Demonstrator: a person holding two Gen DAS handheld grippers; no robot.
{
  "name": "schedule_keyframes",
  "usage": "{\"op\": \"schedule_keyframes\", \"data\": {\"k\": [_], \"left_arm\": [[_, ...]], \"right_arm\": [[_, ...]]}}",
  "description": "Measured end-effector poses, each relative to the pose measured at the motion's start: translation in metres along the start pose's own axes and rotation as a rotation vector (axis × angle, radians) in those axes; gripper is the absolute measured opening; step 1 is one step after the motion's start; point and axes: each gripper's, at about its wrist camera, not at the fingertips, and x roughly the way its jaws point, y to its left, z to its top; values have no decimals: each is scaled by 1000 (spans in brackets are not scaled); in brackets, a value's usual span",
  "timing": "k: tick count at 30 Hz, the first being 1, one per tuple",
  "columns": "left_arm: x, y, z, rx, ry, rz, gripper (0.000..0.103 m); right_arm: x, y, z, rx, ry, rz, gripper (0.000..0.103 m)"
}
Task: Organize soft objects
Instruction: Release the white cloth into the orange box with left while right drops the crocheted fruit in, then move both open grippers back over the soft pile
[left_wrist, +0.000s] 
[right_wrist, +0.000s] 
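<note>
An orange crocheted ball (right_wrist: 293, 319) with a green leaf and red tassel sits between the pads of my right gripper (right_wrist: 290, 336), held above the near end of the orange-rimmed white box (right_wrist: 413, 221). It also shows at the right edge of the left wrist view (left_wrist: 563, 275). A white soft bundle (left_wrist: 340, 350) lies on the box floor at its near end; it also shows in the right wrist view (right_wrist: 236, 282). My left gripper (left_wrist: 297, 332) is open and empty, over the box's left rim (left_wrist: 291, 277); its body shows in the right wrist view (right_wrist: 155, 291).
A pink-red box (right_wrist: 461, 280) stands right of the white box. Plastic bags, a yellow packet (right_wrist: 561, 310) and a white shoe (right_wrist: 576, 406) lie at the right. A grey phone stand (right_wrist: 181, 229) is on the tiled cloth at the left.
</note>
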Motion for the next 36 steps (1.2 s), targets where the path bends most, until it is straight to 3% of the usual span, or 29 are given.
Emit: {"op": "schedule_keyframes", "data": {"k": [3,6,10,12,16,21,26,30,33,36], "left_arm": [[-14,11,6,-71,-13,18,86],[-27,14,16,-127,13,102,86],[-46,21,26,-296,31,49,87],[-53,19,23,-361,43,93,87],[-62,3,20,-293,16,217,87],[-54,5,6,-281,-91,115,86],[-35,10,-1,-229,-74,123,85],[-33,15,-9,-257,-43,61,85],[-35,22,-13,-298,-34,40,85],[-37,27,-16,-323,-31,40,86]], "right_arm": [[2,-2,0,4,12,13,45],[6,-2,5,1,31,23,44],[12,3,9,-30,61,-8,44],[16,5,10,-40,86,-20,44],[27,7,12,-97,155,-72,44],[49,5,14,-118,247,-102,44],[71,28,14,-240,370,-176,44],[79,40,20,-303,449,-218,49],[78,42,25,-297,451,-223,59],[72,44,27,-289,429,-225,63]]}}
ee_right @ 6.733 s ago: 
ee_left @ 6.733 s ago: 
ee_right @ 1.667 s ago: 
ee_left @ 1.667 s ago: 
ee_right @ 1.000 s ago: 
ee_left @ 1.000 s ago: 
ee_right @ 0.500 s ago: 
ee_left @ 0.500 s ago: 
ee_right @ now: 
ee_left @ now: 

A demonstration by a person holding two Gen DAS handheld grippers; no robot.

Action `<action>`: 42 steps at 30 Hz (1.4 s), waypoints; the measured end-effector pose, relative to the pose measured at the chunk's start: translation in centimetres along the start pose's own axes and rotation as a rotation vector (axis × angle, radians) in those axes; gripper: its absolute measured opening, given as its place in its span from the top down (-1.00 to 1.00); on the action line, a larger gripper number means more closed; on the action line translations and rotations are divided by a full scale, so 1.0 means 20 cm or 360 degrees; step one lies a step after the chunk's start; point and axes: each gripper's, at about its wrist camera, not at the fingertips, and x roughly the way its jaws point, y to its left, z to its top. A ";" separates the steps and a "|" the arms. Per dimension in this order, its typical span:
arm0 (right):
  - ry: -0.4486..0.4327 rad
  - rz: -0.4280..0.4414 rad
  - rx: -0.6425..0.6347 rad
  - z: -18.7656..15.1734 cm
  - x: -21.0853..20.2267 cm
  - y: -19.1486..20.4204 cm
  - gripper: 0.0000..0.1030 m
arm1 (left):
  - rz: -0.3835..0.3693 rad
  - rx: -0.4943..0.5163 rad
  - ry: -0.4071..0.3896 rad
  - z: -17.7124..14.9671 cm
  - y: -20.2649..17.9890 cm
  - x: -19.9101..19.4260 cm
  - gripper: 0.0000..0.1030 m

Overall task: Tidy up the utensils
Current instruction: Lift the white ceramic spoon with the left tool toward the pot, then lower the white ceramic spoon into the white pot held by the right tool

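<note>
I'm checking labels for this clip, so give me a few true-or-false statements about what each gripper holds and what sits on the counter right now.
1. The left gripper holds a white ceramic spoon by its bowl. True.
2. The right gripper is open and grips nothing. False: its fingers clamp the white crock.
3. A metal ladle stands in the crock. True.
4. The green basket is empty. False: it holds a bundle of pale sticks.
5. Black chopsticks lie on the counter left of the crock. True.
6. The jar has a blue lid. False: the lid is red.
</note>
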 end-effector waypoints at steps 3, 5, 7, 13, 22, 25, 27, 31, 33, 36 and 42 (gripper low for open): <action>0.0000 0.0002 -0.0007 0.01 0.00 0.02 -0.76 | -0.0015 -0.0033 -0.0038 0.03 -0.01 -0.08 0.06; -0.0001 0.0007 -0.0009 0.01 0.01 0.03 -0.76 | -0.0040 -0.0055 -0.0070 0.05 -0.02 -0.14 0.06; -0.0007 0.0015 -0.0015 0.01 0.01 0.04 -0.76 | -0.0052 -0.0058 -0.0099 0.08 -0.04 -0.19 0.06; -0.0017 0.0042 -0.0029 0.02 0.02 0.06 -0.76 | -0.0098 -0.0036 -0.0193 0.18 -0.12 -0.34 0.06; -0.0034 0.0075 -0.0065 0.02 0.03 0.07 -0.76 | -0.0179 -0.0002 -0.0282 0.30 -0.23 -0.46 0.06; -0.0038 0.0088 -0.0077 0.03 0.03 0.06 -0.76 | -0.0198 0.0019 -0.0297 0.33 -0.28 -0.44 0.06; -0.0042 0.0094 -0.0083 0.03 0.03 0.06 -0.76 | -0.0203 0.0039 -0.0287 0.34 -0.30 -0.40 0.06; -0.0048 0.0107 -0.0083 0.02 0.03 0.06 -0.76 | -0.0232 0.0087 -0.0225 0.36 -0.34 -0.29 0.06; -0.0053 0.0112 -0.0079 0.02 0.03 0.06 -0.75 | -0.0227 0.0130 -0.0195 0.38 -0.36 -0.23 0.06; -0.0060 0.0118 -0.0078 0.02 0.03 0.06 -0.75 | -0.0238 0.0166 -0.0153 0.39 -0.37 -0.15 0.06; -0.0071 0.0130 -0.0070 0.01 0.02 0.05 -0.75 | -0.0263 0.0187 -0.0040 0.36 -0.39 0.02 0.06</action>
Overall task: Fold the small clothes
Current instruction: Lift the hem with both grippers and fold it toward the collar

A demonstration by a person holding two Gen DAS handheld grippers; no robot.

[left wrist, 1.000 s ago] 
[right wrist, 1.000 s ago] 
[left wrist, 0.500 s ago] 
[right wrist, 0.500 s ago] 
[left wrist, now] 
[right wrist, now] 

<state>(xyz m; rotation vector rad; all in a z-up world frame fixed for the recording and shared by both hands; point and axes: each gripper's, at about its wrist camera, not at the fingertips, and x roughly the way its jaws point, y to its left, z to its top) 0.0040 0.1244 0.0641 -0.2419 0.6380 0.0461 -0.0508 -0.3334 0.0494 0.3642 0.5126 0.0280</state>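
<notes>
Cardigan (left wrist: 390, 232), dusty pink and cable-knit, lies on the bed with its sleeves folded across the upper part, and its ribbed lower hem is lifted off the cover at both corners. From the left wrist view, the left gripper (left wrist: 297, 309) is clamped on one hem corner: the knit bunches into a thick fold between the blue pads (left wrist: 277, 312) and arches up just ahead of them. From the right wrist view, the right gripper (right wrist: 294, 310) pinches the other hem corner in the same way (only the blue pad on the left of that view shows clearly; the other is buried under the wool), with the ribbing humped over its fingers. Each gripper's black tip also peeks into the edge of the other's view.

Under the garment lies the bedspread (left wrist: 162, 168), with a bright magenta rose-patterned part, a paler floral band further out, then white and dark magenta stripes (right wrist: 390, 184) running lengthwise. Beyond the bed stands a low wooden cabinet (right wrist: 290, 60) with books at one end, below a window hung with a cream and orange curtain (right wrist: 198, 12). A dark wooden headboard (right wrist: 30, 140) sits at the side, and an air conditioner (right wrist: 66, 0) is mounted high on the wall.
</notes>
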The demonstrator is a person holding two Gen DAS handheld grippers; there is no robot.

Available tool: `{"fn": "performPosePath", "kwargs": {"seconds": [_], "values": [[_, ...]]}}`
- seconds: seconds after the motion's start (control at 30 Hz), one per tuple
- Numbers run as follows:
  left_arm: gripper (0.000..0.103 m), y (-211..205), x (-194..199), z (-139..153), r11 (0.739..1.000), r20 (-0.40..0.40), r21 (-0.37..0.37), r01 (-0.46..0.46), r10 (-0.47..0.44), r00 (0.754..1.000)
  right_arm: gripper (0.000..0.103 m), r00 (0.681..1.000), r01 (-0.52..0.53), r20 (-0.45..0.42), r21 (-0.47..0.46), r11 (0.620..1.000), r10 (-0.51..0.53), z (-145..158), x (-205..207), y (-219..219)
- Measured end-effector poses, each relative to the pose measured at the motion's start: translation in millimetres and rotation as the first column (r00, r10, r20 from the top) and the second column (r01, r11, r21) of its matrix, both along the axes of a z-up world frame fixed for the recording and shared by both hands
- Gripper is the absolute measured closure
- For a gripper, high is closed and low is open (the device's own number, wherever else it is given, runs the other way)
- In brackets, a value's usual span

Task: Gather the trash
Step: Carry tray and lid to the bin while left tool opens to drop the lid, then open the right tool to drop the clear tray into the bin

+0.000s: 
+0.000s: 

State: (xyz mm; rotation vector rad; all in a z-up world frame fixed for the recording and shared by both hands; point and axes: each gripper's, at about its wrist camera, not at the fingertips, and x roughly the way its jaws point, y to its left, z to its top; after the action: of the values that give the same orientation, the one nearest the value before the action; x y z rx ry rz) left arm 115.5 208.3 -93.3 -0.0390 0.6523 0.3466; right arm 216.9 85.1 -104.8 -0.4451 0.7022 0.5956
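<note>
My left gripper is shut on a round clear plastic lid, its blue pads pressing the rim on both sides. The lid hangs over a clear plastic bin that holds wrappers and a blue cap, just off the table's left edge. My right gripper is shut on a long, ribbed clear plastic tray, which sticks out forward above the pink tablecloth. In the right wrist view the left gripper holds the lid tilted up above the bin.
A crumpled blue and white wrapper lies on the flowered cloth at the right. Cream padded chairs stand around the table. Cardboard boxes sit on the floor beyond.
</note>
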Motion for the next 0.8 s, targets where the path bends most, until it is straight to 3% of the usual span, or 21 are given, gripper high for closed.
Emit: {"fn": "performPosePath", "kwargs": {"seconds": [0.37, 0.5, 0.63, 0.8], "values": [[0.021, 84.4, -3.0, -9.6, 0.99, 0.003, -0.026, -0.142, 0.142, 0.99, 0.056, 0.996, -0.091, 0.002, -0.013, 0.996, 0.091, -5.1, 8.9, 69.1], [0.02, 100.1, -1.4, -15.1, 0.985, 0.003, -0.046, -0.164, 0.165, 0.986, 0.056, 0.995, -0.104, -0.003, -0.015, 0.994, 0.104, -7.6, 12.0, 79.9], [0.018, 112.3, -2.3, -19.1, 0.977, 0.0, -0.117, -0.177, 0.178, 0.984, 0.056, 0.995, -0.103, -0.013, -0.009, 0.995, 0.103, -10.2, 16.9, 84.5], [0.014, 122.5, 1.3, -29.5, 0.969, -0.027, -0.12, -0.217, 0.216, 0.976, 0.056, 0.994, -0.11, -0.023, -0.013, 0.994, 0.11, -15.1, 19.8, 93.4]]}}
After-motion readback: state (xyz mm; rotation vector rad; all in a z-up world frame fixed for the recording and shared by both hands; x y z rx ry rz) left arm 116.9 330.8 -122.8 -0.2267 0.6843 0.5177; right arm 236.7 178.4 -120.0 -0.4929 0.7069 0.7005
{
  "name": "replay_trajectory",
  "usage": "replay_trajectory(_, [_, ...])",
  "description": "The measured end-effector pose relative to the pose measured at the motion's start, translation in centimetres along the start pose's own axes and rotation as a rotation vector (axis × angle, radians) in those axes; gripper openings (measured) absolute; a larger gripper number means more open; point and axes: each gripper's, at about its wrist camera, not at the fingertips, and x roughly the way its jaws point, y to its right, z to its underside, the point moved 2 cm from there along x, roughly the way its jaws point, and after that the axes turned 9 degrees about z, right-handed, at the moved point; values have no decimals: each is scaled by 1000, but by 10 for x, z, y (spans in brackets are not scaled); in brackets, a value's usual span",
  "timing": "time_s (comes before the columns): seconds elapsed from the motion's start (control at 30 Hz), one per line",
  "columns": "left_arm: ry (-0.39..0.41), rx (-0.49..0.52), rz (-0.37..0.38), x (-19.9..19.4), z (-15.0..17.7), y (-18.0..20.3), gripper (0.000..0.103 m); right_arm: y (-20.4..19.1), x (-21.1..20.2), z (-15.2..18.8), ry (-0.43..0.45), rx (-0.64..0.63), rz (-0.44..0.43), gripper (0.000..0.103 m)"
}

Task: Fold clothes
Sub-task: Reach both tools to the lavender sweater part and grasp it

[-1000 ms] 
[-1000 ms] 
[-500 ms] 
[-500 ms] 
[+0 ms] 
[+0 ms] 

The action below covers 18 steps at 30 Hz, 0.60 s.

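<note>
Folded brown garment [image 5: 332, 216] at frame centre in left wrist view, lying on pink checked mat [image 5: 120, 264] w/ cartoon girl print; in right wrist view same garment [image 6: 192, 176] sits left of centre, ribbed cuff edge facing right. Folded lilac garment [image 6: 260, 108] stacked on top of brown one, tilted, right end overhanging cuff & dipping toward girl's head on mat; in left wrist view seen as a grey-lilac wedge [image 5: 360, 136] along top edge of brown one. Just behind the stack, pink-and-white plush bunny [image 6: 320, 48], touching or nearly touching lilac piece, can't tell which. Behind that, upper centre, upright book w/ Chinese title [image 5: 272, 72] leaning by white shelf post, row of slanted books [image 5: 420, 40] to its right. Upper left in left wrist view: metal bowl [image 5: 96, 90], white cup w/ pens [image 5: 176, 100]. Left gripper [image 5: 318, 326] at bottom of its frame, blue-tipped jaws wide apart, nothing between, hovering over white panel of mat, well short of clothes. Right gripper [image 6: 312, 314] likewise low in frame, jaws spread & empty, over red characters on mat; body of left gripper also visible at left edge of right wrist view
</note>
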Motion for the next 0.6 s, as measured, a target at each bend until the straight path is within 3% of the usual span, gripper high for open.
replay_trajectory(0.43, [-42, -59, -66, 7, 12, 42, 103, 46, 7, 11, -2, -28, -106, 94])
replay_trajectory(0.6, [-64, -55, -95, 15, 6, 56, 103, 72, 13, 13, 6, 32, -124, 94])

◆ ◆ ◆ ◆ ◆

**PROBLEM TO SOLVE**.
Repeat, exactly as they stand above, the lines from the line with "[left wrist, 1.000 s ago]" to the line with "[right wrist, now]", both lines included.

**EXERCISE OUTPUT**.
[left wrist, 1.000 s ago] 
[right wrist, 1.000 s ago] 
[left wrist, 0.500 s ago] 
[right wrist, 0.500 s ago] 
[left wrist, now] 
[right wrist, now] 

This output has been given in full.